4D Antarctica: recent aeromagnetic, aerogravity and satellite data compilations provide a new tool to estimate subglacial geothermal heat flux

Geothermal heat flux (GHF), coupled with subglacial topography and hydrology, influences the flow of the overlying Antarctic ice sheet. GHF is related to crustal and lithospheric structure and composition and tectonothermal evolution, and is also modulated by subglacial sedimentary basins and bedrock morphology. Despite its importance for both solid earth and cryosphere studies, our knowledge of Antarctic GHF heterogeneity remains limited compared to other continents- especially at regional scale. This is due to the paucity of direct measurements and the spatial gap wrt much larger scale geophysical proxies for GHF, based on continental-scale magnetic and seismological predictions that also differ considerably from each other in several regions. To reduce this major knowledge gap, the international community is increasingly active in analysing geophysical, geological and glaciological datasets to help constrain GHF (e.g. Burton-Johnson et al., SCAR-SERCE White Paper, 2020). Here we focus on 4D Antarctica- an ESA project that aims to help link bedrock, crust, lithosphere and GHF studies, by analysing recent airborne and satellite-derived potential field datasets. 

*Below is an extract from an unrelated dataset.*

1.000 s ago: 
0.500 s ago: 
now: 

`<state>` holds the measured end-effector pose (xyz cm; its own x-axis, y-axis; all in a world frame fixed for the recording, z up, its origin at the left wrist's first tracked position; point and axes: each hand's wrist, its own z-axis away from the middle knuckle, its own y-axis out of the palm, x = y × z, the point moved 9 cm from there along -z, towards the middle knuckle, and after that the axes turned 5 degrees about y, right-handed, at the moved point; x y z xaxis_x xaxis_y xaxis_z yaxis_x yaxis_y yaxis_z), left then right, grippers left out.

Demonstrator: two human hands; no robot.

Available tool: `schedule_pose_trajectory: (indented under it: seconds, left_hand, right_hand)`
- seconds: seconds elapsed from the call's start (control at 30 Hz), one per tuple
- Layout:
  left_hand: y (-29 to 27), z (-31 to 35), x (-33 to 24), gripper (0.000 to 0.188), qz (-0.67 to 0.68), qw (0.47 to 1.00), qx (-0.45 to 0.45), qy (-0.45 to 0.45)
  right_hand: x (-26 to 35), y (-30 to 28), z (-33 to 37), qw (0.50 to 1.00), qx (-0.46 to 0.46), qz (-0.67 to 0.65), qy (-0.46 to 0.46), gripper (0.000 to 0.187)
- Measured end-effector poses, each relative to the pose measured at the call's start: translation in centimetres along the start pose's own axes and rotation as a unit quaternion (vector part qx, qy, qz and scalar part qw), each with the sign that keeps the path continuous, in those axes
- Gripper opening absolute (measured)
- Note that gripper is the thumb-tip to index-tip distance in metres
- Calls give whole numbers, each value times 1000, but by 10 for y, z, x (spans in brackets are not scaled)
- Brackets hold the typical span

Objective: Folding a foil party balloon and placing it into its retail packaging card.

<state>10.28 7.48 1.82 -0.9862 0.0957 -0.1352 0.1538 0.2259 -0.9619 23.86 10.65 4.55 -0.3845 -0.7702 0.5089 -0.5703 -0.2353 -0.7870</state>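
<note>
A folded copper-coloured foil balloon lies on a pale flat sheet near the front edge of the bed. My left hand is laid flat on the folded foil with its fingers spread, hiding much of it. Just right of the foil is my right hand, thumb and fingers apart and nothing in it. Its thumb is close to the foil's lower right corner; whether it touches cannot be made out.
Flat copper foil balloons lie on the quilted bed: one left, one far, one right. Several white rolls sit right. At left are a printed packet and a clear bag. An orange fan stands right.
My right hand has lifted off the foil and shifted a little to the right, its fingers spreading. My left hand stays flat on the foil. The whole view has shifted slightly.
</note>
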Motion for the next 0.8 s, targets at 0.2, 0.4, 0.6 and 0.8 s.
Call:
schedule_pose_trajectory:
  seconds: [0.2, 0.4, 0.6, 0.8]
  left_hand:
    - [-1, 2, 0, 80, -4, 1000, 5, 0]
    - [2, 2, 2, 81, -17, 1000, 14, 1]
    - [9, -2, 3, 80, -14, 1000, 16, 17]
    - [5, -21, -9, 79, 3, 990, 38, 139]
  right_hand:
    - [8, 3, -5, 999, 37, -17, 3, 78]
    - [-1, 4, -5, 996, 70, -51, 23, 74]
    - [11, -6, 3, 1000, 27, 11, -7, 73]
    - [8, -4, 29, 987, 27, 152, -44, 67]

We present our recent aeromagnetic, aerogravity and satellite data compilations for 5 study regions, including the Amundsen Sea Embayment sector of the West Antarctic Ice Sheet (e.g. Dziadek et al., 2021- Communications Earth & Environment) and the Wilkes Subglacial Basin (WSB), the Recovery glacier catchment, the South Pole and Gamburtsev Subglacial Mountains and East Antarctic Rift region. We apply Curie Depth Point (CDP) estimation on existing aeromagnetic datasets and compilations in our study regions conformed with SWARM satellite magnetic data (Ebbing et al., 2021- Scientific Reports). We tested the application of different methods, including the centroid (e.g. Martos et al., 2017, GRL) and Bayesian inversion approaches of Curie depth and uncertainty (e.g. Mather and Fullea, 2019- Solid Earth) and defractal and geostatistical methods (e.g. Carrillo-de la Cruz et al., 2021- Geothermics). We then compare our CDP results with crust and lithosphere thickness and interpretations of crustal and lithospheric setting.

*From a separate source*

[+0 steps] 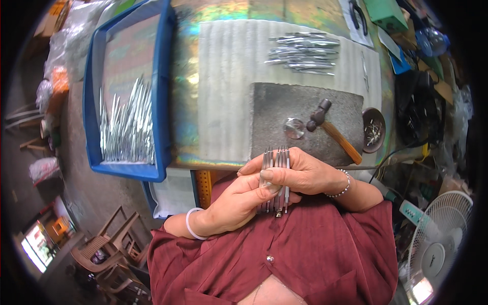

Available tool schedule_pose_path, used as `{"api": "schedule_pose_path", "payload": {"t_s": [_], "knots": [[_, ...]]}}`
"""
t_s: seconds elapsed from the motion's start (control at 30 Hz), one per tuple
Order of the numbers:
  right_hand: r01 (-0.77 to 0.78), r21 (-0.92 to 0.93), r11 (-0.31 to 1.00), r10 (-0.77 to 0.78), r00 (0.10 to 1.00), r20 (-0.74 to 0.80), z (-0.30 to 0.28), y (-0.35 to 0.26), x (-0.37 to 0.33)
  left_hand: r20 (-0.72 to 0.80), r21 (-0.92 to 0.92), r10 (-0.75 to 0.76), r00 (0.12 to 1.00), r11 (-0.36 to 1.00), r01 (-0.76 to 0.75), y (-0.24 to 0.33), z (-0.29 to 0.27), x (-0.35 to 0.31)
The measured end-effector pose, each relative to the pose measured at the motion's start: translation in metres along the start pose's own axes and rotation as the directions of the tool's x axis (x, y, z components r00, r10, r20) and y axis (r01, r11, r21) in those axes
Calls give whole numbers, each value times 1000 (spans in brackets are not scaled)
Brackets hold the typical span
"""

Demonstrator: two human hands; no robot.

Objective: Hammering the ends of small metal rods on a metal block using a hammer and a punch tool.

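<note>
Close in front of my chest, both hands hold one bunch of several thin silver metal rods (279, 158) with narrow tips, which point away from me. My left hand (238, 201) is closed around the lower part, its thumb pressed against the rods. My right hand (305, 174) grips them from the other side, thumb across the front. Their exact kind is not clear. Just beyond my hands lies a dark grey slab (274, 109). On it rest a ball-peen hammer (338, 136) with a wooden handle and a round shiny piece (294, 128).
A blue tray (161, 91) on the left holds many upright-lying silver rods (127, 127). More rods (304, 53) lie piled on white foam sheeting (221, 91). A small bowl (374, 145) with little metal bits stands right of the slab. A fan (434, 254) is at lower right.
</note>
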State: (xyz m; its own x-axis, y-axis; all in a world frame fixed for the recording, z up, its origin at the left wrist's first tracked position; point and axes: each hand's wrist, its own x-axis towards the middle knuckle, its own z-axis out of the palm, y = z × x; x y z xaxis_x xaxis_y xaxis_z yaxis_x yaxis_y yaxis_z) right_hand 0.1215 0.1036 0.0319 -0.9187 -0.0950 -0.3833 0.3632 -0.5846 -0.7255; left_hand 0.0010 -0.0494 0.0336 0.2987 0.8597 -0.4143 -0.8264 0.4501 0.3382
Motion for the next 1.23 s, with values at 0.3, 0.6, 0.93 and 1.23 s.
{"api": "schedule_pose_path", "payload": {"t_s": [0.3,0.6,0.93,1.23], "knots": [[-126,-149,981,127,992,-3,17,0,23,-30,-150,132,991,979,-136,-9,-11,-20],[-249,-147,957,247,969,-27,37,-4,39,-36,-247,153,988,956,-157,-20,-30,-36],[-224,-149,963,218,975,-50,48,18,61,-54,-368,272,961,889,-272,-30,-49,-54],[-245,-171,954,277,941,194,72,24,78,-277,126,563,778,824,-552,-46,-82,-149]]}}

Using our new aeromagnetic interpretations we define Precambrian and early Paleozoic subglacial basement in East Antarctica that is mostly concealed beneath Phanerozoic sedimentary basins and ice sheet cover. This enables us to discuss whether different basement provinces differ in terms of CDP estimates (as expected), or if these are either not or only partially resolved. A particularly informative case is the WSB. Here our magnetic assessments of GHF heterogeneity for the Terre Adelie Craton, Wilkes Terrane and Ross Orogen can be indirectly tested by exploiting independent geological and geophysical information derived from their Australians correlatives, namely the Gawler and Curnamona cratons and the Delamerian Orogen. 

Our Curie depth estimates yield geologically reasonable thermal boundary conditions required to initialise new thermal modelling efforts in several study areas. However, developing 3D models of crust and lithosphere thickness and intracrustal composition (as a proxy for the ranges of radiogenic heat production and thermal conductivity) with reasonably detailed crustal architecture, derived from both potential field and seismological datasets is a key next step to constrain Antarctic geothermal heat flux heterogeneity at higher-resolution ice stream scale.